Overview

Execute evaluation metrics on experiment results to assess model performance.

Method Signature

# Synchronous
client.experiments.run_experiment_evals(
    experiment_id: str,
    evaluator_ids: List[str],
    run_id: Optional[str] = None
) -> Dict[str, Any]

# Asynchronous
await client.experiments.run_experiment_evals(
    experiment_id: str,
    evaluator_ids: List[str],
    run_id: Optional[str] = None
) -> Dict[str, Any]

Parameters

experiment_id
string
required
The unique identifier of the experiment
evaluator_ids
List[str]
required
List of evaluator IDs to run on the experiment results
run_id
string
Specific run ID to evaluate. If not provided, evaluates the latest run

Returns

Returns a dictionary containing the evaluation results and metrics.

Example

from keywordsai import KeywordsAI

client = KeywordsAI(api_key="your-api-key")

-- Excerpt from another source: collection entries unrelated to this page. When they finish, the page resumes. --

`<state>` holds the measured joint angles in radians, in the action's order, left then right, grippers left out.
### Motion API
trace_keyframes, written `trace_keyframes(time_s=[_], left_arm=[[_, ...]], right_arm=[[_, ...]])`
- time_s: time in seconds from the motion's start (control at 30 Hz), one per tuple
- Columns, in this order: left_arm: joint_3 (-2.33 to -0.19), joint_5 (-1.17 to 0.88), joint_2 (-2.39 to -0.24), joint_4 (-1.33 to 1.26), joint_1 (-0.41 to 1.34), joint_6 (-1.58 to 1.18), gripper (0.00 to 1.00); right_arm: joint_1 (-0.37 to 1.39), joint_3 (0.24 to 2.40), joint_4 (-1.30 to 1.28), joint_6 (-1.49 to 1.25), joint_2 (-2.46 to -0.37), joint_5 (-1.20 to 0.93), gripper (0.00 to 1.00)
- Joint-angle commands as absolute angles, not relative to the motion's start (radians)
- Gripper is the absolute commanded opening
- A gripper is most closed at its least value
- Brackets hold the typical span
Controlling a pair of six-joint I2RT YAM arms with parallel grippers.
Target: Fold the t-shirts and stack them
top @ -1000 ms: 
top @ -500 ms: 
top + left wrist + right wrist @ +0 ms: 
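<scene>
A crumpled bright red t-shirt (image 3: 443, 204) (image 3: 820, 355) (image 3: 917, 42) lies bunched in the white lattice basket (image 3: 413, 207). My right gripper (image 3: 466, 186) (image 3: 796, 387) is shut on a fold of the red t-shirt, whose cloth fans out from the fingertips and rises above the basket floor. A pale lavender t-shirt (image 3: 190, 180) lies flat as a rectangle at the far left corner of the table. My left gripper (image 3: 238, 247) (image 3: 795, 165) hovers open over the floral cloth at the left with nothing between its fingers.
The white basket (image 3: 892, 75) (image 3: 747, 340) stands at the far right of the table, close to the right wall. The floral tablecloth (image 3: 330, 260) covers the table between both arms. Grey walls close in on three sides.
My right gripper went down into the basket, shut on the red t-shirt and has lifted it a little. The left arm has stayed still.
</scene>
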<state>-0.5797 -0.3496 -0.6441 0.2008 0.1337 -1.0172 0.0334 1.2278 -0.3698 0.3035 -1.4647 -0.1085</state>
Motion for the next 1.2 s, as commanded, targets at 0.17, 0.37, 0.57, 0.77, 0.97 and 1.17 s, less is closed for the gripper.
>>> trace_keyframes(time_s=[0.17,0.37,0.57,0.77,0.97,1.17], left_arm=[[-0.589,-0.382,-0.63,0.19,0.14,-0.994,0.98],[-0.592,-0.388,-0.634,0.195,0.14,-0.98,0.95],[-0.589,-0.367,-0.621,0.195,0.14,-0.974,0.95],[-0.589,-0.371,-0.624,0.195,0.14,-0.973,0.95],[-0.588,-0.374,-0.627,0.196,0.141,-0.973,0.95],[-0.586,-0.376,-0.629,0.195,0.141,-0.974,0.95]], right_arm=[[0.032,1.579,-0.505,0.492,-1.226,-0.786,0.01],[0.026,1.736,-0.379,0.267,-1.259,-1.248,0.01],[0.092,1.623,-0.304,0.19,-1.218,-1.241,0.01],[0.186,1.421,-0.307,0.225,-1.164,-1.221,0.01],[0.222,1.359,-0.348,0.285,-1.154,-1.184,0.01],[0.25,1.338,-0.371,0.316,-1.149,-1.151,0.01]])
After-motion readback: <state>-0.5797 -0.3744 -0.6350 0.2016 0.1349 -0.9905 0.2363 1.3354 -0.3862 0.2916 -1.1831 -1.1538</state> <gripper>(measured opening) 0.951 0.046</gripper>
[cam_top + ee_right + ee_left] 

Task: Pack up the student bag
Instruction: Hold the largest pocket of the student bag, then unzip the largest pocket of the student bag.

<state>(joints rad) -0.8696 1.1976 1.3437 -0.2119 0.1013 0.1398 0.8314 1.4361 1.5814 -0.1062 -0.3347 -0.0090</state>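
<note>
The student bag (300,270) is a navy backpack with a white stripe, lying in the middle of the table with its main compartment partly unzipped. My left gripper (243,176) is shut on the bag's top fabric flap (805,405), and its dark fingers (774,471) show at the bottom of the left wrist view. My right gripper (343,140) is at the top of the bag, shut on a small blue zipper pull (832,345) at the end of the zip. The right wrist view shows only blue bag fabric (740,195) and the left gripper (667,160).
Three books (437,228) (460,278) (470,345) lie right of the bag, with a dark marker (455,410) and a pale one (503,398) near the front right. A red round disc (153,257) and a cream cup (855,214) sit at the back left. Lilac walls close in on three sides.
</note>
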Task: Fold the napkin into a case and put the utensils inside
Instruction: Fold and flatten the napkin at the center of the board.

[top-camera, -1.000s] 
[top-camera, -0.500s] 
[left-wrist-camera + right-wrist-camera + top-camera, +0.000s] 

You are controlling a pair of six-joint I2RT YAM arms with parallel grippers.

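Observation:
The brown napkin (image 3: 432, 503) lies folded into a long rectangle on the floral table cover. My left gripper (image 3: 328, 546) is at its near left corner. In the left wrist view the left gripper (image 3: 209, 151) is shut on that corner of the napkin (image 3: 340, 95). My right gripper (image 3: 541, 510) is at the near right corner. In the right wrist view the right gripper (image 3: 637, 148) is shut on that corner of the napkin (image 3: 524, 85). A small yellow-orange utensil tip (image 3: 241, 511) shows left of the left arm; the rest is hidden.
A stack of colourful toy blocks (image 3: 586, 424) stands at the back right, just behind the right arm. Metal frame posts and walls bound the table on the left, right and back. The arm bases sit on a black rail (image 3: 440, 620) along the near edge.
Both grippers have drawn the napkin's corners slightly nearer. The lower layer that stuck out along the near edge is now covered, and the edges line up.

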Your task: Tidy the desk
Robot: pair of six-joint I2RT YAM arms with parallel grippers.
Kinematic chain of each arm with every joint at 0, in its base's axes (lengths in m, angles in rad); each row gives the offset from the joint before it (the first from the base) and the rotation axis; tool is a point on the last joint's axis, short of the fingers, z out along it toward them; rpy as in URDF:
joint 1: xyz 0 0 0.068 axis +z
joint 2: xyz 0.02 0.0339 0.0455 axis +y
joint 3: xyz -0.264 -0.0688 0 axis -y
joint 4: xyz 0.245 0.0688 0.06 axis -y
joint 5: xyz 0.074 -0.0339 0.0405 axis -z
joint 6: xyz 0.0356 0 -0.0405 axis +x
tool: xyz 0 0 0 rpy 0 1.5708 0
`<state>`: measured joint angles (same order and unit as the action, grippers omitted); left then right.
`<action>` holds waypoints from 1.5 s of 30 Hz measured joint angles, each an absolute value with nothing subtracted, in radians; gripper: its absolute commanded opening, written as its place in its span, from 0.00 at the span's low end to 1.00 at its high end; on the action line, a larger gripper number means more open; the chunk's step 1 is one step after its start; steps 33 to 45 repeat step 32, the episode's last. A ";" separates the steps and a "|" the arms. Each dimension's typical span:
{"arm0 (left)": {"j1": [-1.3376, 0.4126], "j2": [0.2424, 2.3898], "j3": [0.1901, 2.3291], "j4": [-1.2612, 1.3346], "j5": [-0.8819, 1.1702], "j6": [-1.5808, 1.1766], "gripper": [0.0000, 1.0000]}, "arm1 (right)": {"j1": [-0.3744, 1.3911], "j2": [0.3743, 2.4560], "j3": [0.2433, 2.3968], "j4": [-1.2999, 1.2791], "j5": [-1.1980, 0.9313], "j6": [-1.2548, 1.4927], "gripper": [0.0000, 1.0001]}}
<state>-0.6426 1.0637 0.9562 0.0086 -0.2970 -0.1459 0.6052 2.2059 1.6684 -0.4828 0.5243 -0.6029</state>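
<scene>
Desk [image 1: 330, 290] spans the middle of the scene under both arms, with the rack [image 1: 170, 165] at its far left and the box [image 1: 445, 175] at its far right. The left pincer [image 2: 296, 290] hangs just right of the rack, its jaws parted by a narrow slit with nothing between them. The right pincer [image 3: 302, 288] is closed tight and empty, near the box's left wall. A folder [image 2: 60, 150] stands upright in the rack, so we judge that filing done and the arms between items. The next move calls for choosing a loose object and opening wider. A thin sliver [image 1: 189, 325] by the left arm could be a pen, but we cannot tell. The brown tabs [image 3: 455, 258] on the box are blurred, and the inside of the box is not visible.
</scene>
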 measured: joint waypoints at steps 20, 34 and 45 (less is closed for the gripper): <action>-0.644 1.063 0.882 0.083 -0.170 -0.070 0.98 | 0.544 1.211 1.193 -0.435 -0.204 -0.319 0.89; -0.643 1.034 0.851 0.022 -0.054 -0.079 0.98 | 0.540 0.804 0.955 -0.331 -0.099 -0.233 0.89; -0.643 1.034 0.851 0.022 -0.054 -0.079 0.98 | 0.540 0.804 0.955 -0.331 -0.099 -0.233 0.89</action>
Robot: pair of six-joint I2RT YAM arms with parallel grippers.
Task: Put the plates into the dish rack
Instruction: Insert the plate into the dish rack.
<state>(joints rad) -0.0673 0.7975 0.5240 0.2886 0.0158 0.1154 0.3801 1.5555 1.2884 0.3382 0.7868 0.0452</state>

# Run evaluations on latest experiment run
evaluator_ids = ["eval_accuracy", "eval_relevance"]

result = client.experiments.run_experiment_evals(
    experiment_id="exp_123",
    evaluator_ids=evaluator_ids
)

print(f"Evaluation status: {result['status']}")
print(f"Metrics: {result['metrics']}")

# Run evaluations on specific run
result = client.experiments.run_experiment_evals(
    experiment_id="exp_123",
    evaluator_ids=evaluator_ids,
    run_id="run_456"
)

Error Handling

try:
    result = client.experiments.run_experiment_evals(
        experiment_id="exp_123",
        evaluator_ids=["eval_accuracy"]
    )
except Exception as e:
    print(f"Error running evaluations: {e}")